| PROMPT |
Copy each line below holding "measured".

STORED DATA section start

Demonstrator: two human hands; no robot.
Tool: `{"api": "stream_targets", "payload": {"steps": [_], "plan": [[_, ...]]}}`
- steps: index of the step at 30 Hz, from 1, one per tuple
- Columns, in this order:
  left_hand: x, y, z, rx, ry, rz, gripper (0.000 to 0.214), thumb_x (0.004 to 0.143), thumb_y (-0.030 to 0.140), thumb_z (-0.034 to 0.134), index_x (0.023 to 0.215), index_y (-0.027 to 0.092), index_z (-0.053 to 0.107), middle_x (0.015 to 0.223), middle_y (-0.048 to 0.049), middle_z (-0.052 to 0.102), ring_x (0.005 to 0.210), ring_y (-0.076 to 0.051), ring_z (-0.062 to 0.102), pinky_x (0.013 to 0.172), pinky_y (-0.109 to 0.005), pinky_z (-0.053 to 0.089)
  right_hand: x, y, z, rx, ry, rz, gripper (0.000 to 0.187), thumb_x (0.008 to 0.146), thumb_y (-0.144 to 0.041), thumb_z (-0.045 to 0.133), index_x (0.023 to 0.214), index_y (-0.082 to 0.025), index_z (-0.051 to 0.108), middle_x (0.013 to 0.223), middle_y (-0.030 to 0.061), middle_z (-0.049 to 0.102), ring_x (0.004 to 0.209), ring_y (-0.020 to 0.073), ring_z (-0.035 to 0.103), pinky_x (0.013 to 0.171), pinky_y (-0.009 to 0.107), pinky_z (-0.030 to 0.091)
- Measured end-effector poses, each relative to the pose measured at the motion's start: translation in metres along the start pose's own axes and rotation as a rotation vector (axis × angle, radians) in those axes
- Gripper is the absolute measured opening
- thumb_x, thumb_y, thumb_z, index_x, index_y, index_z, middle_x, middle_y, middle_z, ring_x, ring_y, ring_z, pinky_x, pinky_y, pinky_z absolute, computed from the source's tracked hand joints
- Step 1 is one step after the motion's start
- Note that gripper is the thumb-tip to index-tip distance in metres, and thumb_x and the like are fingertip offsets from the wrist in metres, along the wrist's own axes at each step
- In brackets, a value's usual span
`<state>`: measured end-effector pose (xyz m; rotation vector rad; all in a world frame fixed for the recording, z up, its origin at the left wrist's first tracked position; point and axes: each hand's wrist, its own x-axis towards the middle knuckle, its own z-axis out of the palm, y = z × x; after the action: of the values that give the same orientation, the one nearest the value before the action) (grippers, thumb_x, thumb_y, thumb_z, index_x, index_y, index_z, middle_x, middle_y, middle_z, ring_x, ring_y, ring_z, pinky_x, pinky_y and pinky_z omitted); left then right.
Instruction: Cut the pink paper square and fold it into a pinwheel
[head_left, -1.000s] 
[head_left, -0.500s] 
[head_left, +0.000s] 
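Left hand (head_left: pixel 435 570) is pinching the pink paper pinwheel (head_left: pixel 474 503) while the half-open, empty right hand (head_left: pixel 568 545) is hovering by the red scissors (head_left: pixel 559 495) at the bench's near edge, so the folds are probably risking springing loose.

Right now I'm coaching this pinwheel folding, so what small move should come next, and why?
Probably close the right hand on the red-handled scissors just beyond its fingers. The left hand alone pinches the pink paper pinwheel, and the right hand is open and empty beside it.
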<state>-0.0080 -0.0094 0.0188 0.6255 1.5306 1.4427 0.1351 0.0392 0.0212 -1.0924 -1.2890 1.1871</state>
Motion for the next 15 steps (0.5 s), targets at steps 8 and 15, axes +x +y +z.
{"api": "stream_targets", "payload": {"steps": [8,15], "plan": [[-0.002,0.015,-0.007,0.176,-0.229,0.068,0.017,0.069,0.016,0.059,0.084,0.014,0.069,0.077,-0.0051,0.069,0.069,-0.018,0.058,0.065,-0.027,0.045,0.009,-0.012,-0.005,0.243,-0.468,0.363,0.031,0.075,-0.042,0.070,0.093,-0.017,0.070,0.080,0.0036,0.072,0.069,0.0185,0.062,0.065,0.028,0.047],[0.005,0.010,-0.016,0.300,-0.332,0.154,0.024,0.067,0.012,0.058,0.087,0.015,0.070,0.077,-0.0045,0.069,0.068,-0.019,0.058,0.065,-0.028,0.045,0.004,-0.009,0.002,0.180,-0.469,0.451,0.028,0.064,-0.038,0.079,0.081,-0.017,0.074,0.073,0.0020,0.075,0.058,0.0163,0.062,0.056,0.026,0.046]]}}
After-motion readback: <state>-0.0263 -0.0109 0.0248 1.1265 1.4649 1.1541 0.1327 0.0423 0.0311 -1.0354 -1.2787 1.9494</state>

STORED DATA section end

| RESPONSE FOR THIS EXERCISE |
- Measured end-effector poses, each relative to the pose measured at the motion's start: translation in metres along the start pose's own axes and rotation as a rotation vector (axis × angle, radians) in those axes
- Gripper is the absolute measured opening
`<state>`: measured end-effector pose (xyz m; rotation vector rad; all in a world frame fixed for the recording, z up, its origin at the left wrist's first tracked position; point and axes: each hand's wrist, its own x-axis towards the middle knuckle, its own z-axis out of the palm, y = z × x; after the action: of the values that give the same orientation, the one nearest the value before the action) (grippers, thumb_x, thumb_y, thumb_z, index_x, index_y, index_z, middle_x, middle_y, middle_z, ring_x, ring_y, ring_z, pinky_x, pinky_y and pinky_z omitted); left then right.

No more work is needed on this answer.